Bordée de chaque côté par des voitures en stationnement.

Immense et droite comme un I.

Sens unique. Une seule voie.

On en voit à peine le bout.

J’accélère à fond, dans le rétroviseur j’aperçois le véhicule de Fontana. Je ne conduis pas assez bien, pas assez vite avec les mains qu’il m’a détruites. Fontana attrape le gyrophare et le retire, la sirène de police s’éteint, à cinquante mètres derrière nous le 4×4 conserve une vitesse constante parce qu’il n’y a plus de fuite possible.

Je ne parviens pas à garder une trajectoire droite, je ne cesse de naviguer, je frôle les voitures tantôt de mon côté, tantôt du côté de Nicole.

Au bout, à plusieurs centaines de mètres, un feu rouge là où la rue débouche sur un large boulevard où s’écoule un flot dense de véhicules… Autant dire, un mur. Dans le désespoir de la situation bloquée, j’accélère encore.

Mais c’est terminé.

Même Nicole comprend cela.

Ce boulevard vers lequel nous nous précipitons, c’est comme une voie rapide. S’arrêter là, avec Fontana derrière nous, c’est descendre de voiture sur une piste de formule 1. Traverser en force, c’est couper la route à un TGV…

Nicole se redresse dans son fauteuil, face à l’obstacle qui, là-bas, va nous couper irrémédiablement la route.

La lunette arrière explose. Fontana nous tire déjà dessus. Il va gagner du temps lorsqu’il passera à l’abordage. L’habitacle donne l’impression de s’écarteler, le vent s’engouffre avec les débris de verre. Nicole se recroqueville.

Et voilà l’image de fin.

Voilà comment se termine l’histoire.

Ici. Dans quelques instants.

Dans quelques centaines de mètres.

Dans cette rue immensément droite dans laquelle nous roulons à près de cent vingt kilomètres-heure, poursuivis par un monstre métallique et noir, tous phares allumés.

Cette image me hante encore. Des mois après.

Elle ne s’effacera jamais.

Des années encore à la voir, à la revoir, à en rêver, à interroger son sens mystérieux et tragique.
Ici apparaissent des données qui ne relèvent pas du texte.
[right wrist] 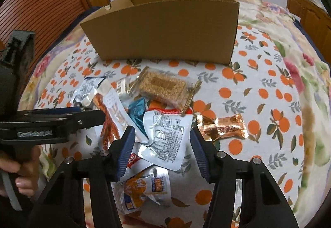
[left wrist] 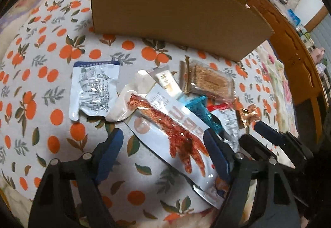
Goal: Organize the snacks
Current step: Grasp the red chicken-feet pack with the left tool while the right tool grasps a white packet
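Note:
Several snack packets lie heaped on an orange-print cloth (left wrist: 51,75) before an open cardboard box (left wrist: 165,11) (right wrist: 165,31). My left gripper (left wrist: 164,149) hangs open low over a long white packet showing a red chicken foot (left wrist: 175,135); the packet lies between its blue pads without being pressed. My right gripper (right wrist: 163,151) is also open, with a silver packet printed with black text (right wrist: 167,139) between its fingers. A clear-wrapped grain bar (right wrist: 165,87) and a teal wrapper (right wrist: 136,112) sit further back.
A copper foil bar (right wrist: 223,126) lies right of the heap, a silver pouch with a blue top (left wrist: 93,91) at its left, an orange-printed packet (right wrist: 140,186) nearest me. Wooden furniture (left wrist: 289,46) stands at the right. A hand (right wrist: 22,176) holds the left gripper's handle.

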Demonstrator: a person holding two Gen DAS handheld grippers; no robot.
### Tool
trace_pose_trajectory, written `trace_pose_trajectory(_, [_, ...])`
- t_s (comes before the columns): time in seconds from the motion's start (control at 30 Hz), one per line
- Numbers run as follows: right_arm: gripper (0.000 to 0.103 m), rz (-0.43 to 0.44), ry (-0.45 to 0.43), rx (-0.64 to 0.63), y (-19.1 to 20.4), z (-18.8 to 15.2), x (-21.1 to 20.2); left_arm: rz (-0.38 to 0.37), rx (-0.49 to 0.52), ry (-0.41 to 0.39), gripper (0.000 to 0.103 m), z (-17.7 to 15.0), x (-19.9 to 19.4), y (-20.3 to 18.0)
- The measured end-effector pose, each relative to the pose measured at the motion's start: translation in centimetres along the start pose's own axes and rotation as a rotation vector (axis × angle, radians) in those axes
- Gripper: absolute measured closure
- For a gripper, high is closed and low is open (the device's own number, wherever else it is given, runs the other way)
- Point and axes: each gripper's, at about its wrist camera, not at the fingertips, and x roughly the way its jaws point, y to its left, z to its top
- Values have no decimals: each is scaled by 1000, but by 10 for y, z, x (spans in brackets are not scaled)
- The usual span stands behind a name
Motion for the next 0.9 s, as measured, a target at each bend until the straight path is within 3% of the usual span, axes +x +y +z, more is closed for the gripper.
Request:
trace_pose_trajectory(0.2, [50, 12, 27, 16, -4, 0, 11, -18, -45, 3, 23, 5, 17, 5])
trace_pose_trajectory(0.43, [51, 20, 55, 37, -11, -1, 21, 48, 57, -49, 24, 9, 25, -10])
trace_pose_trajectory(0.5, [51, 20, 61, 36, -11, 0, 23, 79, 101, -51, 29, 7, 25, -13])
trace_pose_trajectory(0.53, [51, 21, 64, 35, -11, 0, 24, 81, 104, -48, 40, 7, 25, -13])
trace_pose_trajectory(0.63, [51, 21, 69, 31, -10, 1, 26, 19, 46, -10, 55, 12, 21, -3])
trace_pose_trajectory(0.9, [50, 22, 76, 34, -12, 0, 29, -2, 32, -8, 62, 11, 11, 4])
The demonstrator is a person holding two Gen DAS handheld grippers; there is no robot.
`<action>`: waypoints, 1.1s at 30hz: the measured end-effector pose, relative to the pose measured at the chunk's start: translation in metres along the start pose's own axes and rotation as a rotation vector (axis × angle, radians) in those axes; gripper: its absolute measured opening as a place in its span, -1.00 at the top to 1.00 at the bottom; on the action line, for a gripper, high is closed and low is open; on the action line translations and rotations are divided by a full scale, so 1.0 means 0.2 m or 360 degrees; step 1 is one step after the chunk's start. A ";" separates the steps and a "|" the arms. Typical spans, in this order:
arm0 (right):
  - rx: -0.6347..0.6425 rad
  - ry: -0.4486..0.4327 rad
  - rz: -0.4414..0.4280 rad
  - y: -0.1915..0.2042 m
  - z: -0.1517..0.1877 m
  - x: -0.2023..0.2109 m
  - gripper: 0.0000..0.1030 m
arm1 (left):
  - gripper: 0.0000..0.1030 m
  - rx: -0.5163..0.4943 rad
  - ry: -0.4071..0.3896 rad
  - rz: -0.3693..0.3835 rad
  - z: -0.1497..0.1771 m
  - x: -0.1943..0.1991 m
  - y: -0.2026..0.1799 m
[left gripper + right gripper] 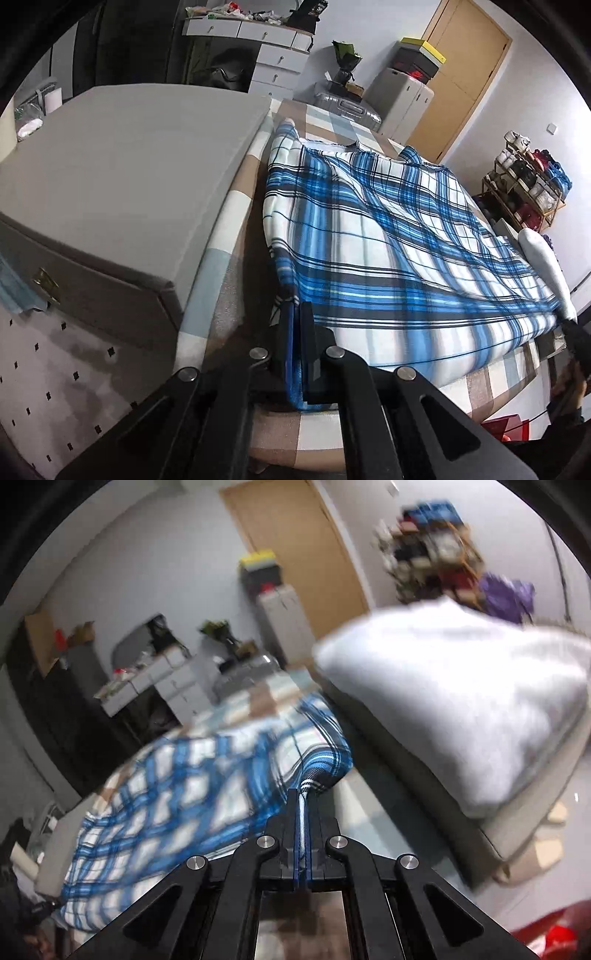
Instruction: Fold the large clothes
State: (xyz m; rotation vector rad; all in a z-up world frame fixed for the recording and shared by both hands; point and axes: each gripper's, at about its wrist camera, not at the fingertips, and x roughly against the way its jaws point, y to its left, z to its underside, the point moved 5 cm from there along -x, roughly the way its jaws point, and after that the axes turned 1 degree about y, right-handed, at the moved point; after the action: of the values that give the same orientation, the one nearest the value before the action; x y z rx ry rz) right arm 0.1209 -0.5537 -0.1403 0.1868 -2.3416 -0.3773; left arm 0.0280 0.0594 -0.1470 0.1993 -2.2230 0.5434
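Observation:
A large blue, white and black plaid cloth (388, 236) lies spread over a checked bed (229, 206). My left gripper (297, 310) is shut on the cloth's near left corner, with the fabric bunched between the black fingers. In the right wrist view the same plaid cloth (177, 805) is blurred, and my right gripper (303, 794) is shut on a gathered edge of it that runs down between the jaws. At the far right edge of the left wrist view the right gripper (576, 332) shows as a dark shape at the cloth's other near corner.
A grey padded headboard block (122, 177) stands left of the bed. A white pillow (461, 701) lies on a grey bench to the right. A suitcase (347, 107), drawers (273, 55), a cluttered shelf (528, 177) and a wooden door (458, 74) line the far wall.

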 end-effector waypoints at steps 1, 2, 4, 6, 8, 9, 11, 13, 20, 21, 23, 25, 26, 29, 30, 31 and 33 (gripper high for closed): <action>-0.0009 0.0058 0.0057 -0.02 0.02 -0.04 0.96 | 1.00 0.0000 0.0013 -0.0003 0.00 -0.01 0.00; -0.0006 0.0105 0.0104 -0.03 0.05 -0.08 0.88 | 1.00 -0.0003 0.0022 -0.0010 0.00 -0.02 0.00; -0.0001 0.0096 0.0130 -0.03 0.06 -0.07 0.73 | 1.00 -0.0004 0.0036 -0.0024 0.01 -0.01 0.00; -0.0013 0.0086 0.0054 -0.03 0.05 -0.05 0.49 | 1.00 -0.0011 0.0041 -0.0020 0.01 0.01 0.00; -0.0058 0.0071 0.0008 -0.05 0.05 -0.04 0.10 | 0.87 -0.0010 0.0052 -0.0003 0.02 0.02 0.00; -0.0072 0.0079 -0.0004 -0.06 0.04 -0.04 0.10 | 0.57 -0.0005 0.0056 0.0017 0.02 0.03 -0.01; -0.0100 0.0118 -0.0022 -0.07 0.04 -0.07 0.10 | 0.18 0.0008 0.0037 0.0036 0.01 0.03 -0.02; -0.0083 0.0139 -0.0037 -0.04 0.04 -0.09 0.10 | 0.18 -0.0009 0.0022 0.0049 0.02 0.02 -0.05; 0.0076 0.0083 -0.0072 0.08 0.06 -0.07 0.96 | 1.00 -0.0051 -0.0038 -0.0016 0.01 0.01 -0.08; 0.0081 0.0068 -0.0074 0.07 0.05 -0.05 0.96 | 1.00 -0.0084 -0.0079 -0.0015 0.00 0.04 -0.09; 0.0083 0.0083 -0.0039 0.06 0.05 -0.05 0.96 | 1.00 -0.0114 -0.0106 -0.0010 -0.01 0.07 -0.10; 0.0056 0.0140 0.0044 0.01 0.06 -0.07 0.93 | 1.00 -0.0087 -0.0087 -0.0010 -0.01 0.06 -0.07; 0.0040 0.0165 0.0046 0.00 0.07 -0.08 0.89 | 1.00 -0.0078 -0.0072 -0.0016 0.00 0.05 -0.05; 0.0056 0.0165 0.0072 0.00 0.07 -0.08 0.59 | 1.00 -0.0043 -0.0023 -0.0022 0.02 0.02 -0.04; 0.0077 0.0156 0.0049 0.02 0.07 -0.07 0.45 | 1.00 -0.0038 -0.0012 -0.0016 0.02 0.01 -0.04; 0.0078 0.0151 0.0031 0.03 0.06 -0.07 0.14 | 1.00 -0.0025 -0.0007 -0.0009 0.02 0.01 -0.03; 0.0067 0.0148 -0.0018 0.05 0.06 -0.08 -0.04 | 0.99 0.0008 -0.0009 0.0038 0.01 0.02 -0.04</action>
State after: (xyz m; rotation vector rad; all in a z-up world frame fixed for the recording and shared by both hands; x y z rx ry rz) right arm 0.1244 -0.5383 -0.1555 0.2333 -2.2589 -0.3186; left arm 0.0254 0.0517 -0.1425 0.1771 -2.2322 0.5623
Nicole a relevé la tête, hypnotisée par notre avancée rapide vers le mur de véhicules qui nous barre la route.

Et nous assistons, tous deux fascinés, à l’irruption soudaine, face à nous, d’une voiture rouge, munie d’immenses pare-chocs scintillants et entraînant derrière elle un grand panache de fumée blanche. Elle vient de déboucher du fond du boulevard, elle roule à contresens dans notre direction. À trois cents mètres de distance, nos voitures foncent l’une vers l’autre à tombeau ouvert.
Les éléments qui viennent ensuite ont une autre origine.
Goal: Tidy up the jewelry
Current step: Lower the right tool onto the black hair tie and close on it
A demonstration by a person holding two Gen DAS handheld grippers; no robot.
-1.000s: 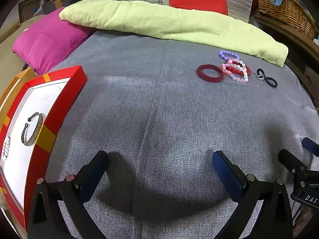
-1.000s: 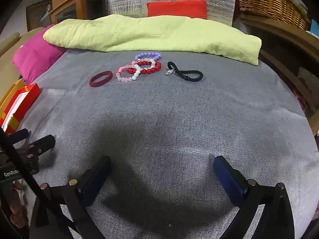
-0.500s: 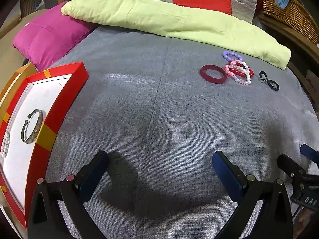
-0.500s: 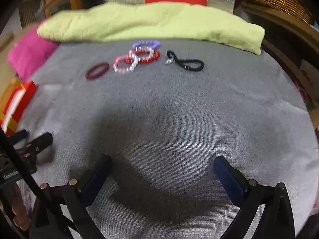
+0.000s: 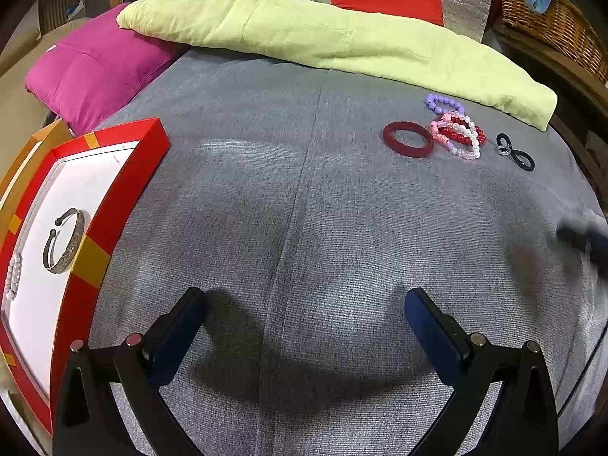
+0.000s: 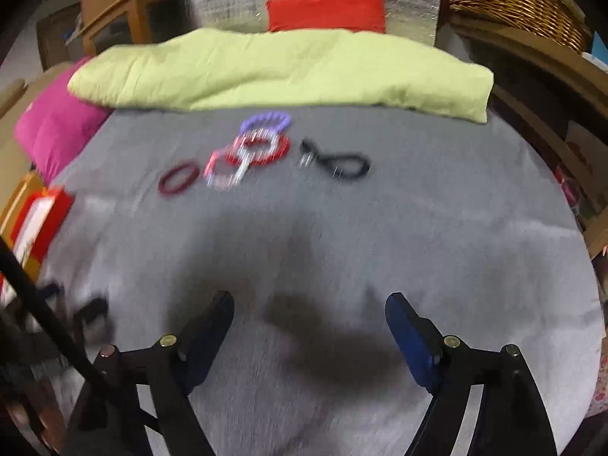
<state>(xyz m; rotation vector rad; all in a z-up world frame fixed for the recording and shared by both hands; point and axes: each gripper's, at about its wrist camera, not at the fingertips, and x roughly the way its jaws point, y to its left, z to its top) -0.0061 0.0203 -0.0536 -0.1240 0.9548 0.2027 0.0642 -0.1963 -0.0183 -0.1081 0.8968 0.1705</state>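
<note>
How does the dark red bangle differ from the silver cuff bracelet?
The dark red bangle is a closed ring, whereas the silver cuff bracelet has an open gap with knobbed ends. The bangle lies on the grey bedcover beside beaded bracelets; the cuff lies inside the red box, on its white lining. Both are rigid and lie flat.

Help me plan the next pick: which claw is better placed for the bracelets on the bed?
Probably the right claw: the bracelets lie nearly straight ahead of it, and its jaws are closing empty. From the left claw, they sit far off to the right, while the tray is beside it.
</note>
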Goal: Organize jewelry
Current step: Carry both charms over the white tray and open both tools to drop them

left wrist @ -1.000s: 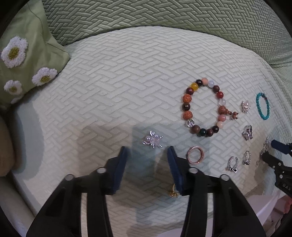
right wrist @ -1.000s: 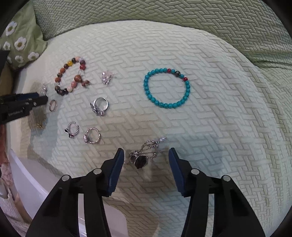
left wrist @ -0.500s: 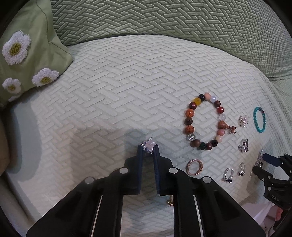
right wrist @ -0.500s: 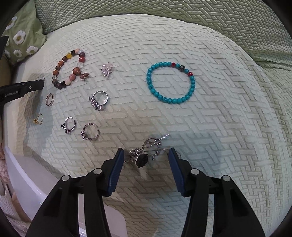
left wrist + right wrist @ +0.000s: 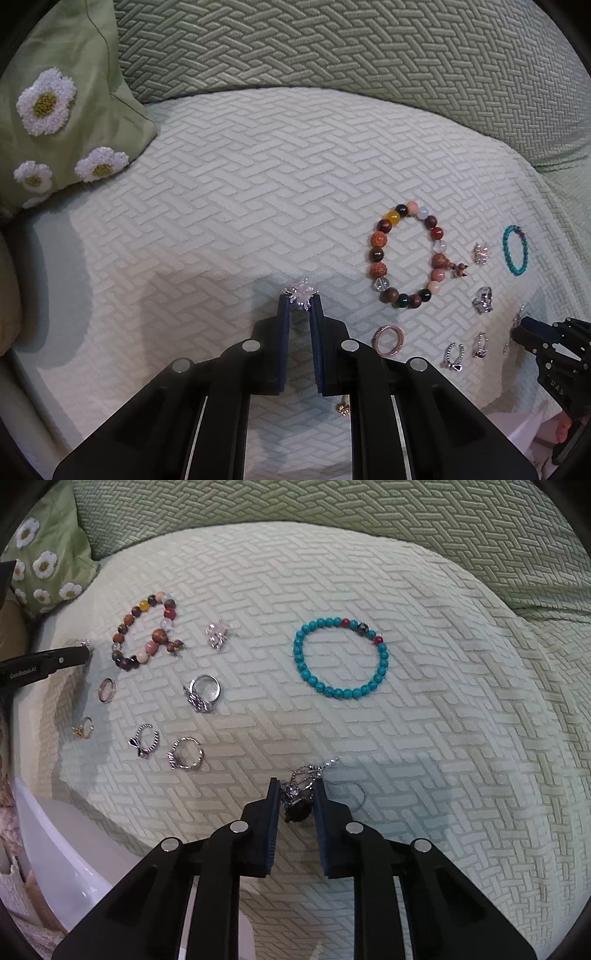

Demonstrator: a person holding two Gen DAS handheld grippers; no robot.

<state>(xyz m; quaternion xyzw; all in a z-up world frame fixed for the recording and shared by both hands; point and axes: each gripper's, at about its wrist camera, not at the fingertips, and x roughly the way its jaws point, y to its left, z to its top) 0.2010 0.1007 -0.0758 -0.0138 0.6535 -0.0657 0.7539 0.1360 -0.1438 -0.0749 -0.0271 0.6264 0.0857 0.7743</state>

Je commence à freiner légèrement, je ne sais plus quoi faire.

Car voici la mort qui s’approche.

Charles, lui, accélère. Lorsque sa voiture n’est plus qu’à deux cents mètres, je commence à distinguer son visage dans l’entrelacs de chromes de son pare-chocs avant.

Voici maintenant le dernier message.

Charles met son clignotant.

Le gauche.

Comme s’il pouvait tourner quelque part. Je comprends alors que le message n’est pas là, le message ne désigne pas la direction que Charles veut emprunter. Il me montre celle que je dois suivre, moi. Le message me dit : tourne à droite.

J’accélère et je scrute avec avidité la file ininterrompue de véhicules stationnés sur ma droite. La voiture de Charles n’est plus qu’à une centaine de mètres. Son image grandit, commence à remplir l’écran. Nous nous précipitons l’un vers l’autre de plus en plus vite, aspirés l’un par l’autre comme dans l’œil d’un cyclone.